**Exercise:** Could the data below be printed out exactly, with the pictures left out?

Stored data
----

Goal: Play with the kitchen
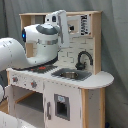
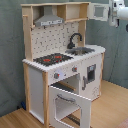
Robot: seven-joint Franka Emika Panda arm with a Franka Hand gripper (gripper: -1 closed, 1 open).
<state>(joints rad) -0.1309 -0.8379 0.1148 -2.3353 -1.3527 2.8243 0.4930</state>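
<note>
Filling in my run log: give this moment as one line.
arm: raised above stovetop | kitchen: oven door open | faucet: upright by sink | gripper: unseen

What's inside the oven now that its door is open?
In the second exterior view the oven door hangs open below the stovetop. Only a dark cavity shows; no item is visible, and the door and frame hide its floor.

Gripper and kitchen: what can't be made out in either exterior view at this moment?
- Gripper: in the first exterior view the arm hides its own end; in the second exterior view only a white part of the arm shows, cut off by the right edge.
- Stovetop: hidden behind the arm in the first exterior view.
- Oven interior: behind the open oven door in the second exterior view, too dark to tell.
</note>
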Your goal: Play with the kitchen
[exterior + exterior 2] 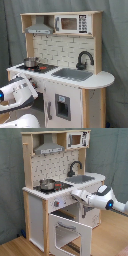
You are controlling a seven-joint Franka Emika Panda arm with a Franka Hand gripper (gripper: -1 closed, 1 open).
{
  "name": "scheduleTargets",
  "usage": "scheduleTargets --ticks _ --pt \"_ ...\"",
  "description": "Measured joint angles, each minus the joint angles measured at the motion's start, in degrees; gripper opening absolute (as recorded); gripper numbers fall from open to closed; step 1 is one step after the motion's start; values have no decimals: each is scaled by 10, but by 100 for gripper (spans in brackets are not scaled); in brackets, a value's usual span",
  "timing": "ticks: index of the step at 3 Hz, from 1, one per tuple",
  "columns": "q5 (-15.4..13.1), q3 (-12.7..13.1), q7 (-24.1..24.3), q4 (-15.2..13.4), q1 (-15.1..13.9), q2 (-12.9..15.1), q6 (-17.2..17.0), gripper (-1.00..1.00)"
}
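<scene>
The kitchen [62,70] [57,193] fills the middle of both exterior views and stands on a wood floor [17,245] before a grey-green curtain [11,173]. Note the grey hood [39,29] [50,149] and the microwave [72,23] [75,139] on its upper shelf, above a pale back panel. On the counter you see a small pot [30,62] [47,184] resting on the stove [37,66] [52,187], and beside the stove the sink [75,74] [84,178] with the black faucet [84,60] [75,167] at its back edge.

In the second exterior view the oven door [70,230] stands swung out from the lower front, its window towards you. The arm [17,95] [102,198] reaches in from the second exterior view's right, level with the counter's front edge; in the first exterior view it occupies the first exterior view's lower left, in front of the cabinet.

The gripper [75,194] lies at the front panel just under the stove, above the open door. You cannot tell whether its fingers are spread or pressed together, nor whether they touch the panel. In the first exterior view the arm's own body hides the gripper.
</scene>
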Motion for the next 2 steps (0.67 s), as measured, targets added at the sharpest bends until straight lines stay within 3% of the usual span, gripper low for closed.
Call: scheduleTargets --ticks 1,2 --pt "0 -1 -1 0 0 0 0 -100" --pt "-1 3 -8 -8 1 1 -2 -100"
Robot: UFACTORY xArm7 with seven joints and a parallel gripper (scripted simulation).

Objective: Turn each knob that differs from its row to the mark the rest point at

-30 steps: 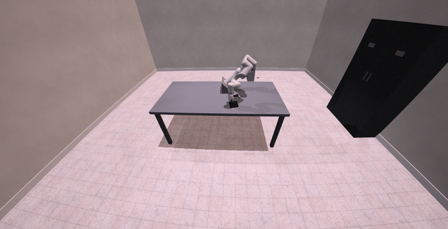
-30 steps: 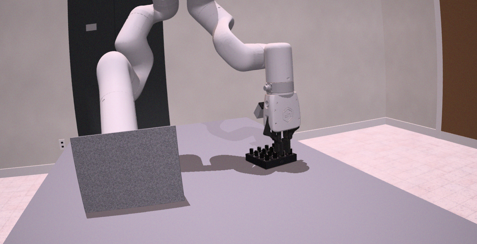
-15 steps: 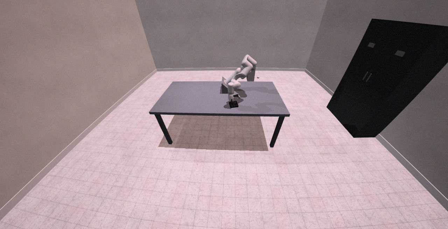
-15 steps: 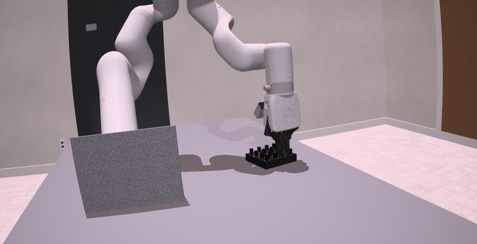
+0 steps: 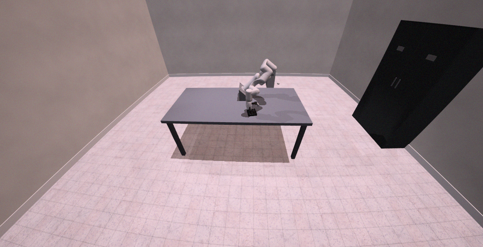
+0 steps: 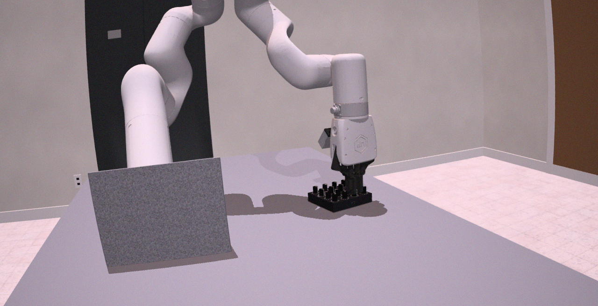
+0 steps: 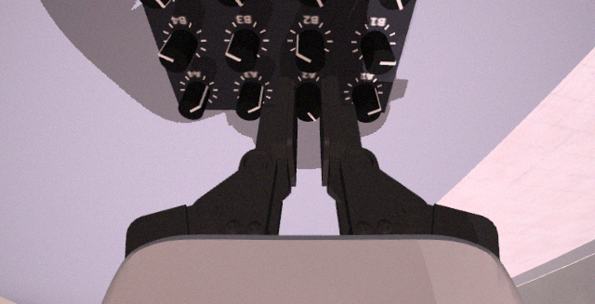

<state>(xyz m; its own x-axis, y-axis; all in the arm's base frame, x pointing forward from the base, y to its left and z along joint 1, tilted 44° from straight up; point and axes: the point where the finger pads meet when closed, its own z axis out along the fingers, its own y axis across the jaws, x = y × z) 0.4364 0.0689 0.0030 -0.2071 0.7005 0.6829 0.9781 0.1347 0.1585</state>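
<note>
The black knob box [image 5: 252,114] [image 6: 340,207] [image 7: 277,64] stands on the table, its socket side toward the exterior camera. My gripper [image 6: 354,192] [image 7: 308,100] points down at row A and is shut on knob A2 [image 7: 308,103], one finger on each side. In the wrist view A2's line points to the lower right. The lines of knobs A1 [image 7: 365,101], A3 [image 7: 248,104] and A4 [image 7: 191,104] point right and slightly up. Knob B1 [image 7: 377,50] points right; B2 [image 7: 310,50], B3 [image 7: 244,48] and B4 [image 7: 178,50] point left and slightly up. Row D is outside the wrist view.
The grey table [image 5: 206,107] [image 6: 292,258] carries the box and the arm's base mount [image 6: 163,216]. Knobs A1 and A3 stand close to the outer sides of the fingers. A dark cabinet [image 5: 415,76] stands well away from the table.
</note>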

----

**Solution to this exercise:**
Goal: Play with the kitchen
Robot: seven-joint Franka Emika Panda arm with a Franka Hand gripper (gripper: -1 closed, 1 open).
<state>(joints rad) -0.1309 -0.8379 0.1148 -2.3353 -1.3527 2.8243 0.4930</state>
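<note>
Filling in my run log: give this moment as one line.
arm: raised above stovetop | kitchen: oven door open | faucet: upright by sink | gripper: unseen

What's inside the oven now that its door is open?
In the second exterior view the oven door hangs open below the stovetop. Only a dark cavity shows; no item is visible, and the door and frame hide its floor.

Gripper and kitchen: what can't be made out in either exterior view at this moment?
- Gripper: in the first exterior view the arm hides its own end; in the second exterior view only a white part of the arm shows, cut off by the right edge.
- Stovetop: hidden behind the arm in the first exterior view.
- Oven interior: behind the open oven door in the second exterior view, too dark to tell.
</note>
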Your goal: Play with the kitchen
[exterior + exterior 2] 
You are controlling a seven-joint Franka Emika Panda arm with a Franka Hand gripper (gripper: -1 closed, 1 open).
{
  "name": "scheduleTargets",
  "usage": "scheduleTargets --ticks _ --pt \"_ ...\"",
  "description": "Measured joint angles, each minus the joint angles measured at the motion's start, in degrees; gripper opening absolute (as recorded); gripper numbers fall from open to closed; step 1 is one step after the motion's start; values have no decimals: each is scaled by 10, but by 100 for gripper (spans in brackets are not scaled); in brackets, a value's usual span",
  "timing": "ticks: index of the step at 3 Hz, from 1, one per tuple",
  "columns": "q5 (-15.4..13.1), q3 (-12.7..13.1), q7 (-24.1..24.3), q4 (-15.2..13.4), q1 (-15.1..13.9), q2 (-12.9..15.1), q6 (-17.2..17.0), gripper (-1.00..1.00)"
}
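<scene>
The kitchen [62,70] [57,193] fills the middle of both exterior views and stands on a wood floor [17,245] before a grey-green curtain [11,173]. Note the grey hood [39,29] [50,149] and the microwave [72,23] [75,139] on its upper shelf, above a pale back panel. On the counter you see a small pot [30,62] [47,184] resting on the stove [37,66] [52,187], and beside the stove the sink [75,74] [84,178] with the black faucet [84,60] [75,167] at its back edge.

In the second exterior view the oven door [70,230] stands swung out from the lower front, its window towards you. The arm [17,95] [102,198] reaches in from the second exterior view's right, level with the counter's front edge; in the first exterior view it occupies the first exterior view's lower left, in front of the cabinet.

The gripper [75,194] lies at the front panel just under the stove, above the open door. You cannot tell whether its fingers are spread or pressed together, nor whether they touch the panel. In the first exterior view the arm's own body hides the gripper.
</scene>
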Motion for the next 2 steps (0.67 s), as measured, targets added at the sharpest bends until straight lines stay within 3% of the usual span, gripper low for closed.
Call: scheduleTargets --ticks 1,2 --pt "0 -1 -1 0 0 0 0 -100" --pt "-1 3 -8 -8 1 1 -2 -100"
Robot: UFACTORY xArm7 with seven joints and a parallel gripper (scripted simulation).

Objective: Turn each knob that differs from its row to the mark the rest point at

-30 steps: 
-30 steps: 
-15 steps: 
-15 steps: 
+0 steps: 
+0 steps: 
+0 steps: 

<state>(xyz m; its own x-axis, y-axis; all in the arm's base frame, x pointing forward from the base, y to its left and z along joint 1, tilted 44° from straight up; point and axes: the point where the finger pads meet when closed, its own z axis out along the fingers, its own y axis across the jaws, x = y × z) 0.4364 0.0689 0.0030 -0.2071 0.7005 0.6829 0.9781 0.1347 0.1585</state>
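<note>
The black knob box [image 5: 252,114] [image 6: 340,207] [image 7: 277,64] stands on the table, its socket side toward the exterior camera. My gripper [image 6: 354,192] [image 7: 308,100] points down at row A and is shut on knob A2 [image 7: 308,103], one finger on each side. In the wrist view A2's line points to the lower right. The lines of knobs A1 [image 7: 365,101], A3 [image 7: 248,104] and A4 [image 7: 191,104] point right and slightly up. Knob B1 [image 7: 377,50] points right; B2 [image 7: 310,50], B3 [image 7: 244,48] and B4 [image 7: 178,50] point left and slightly up. Row D is outside the wrist view.
The grey table [image 5: 206,107] [image 6: 292,258] carries the box and the arm's base mount [image 6: 163,216]. Knobs A1 and A3 stand close to the outer sides of the fingers. A dark cabinet [image 5: 415,76] stands well away from the table.
</note>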

The complete answer has been given.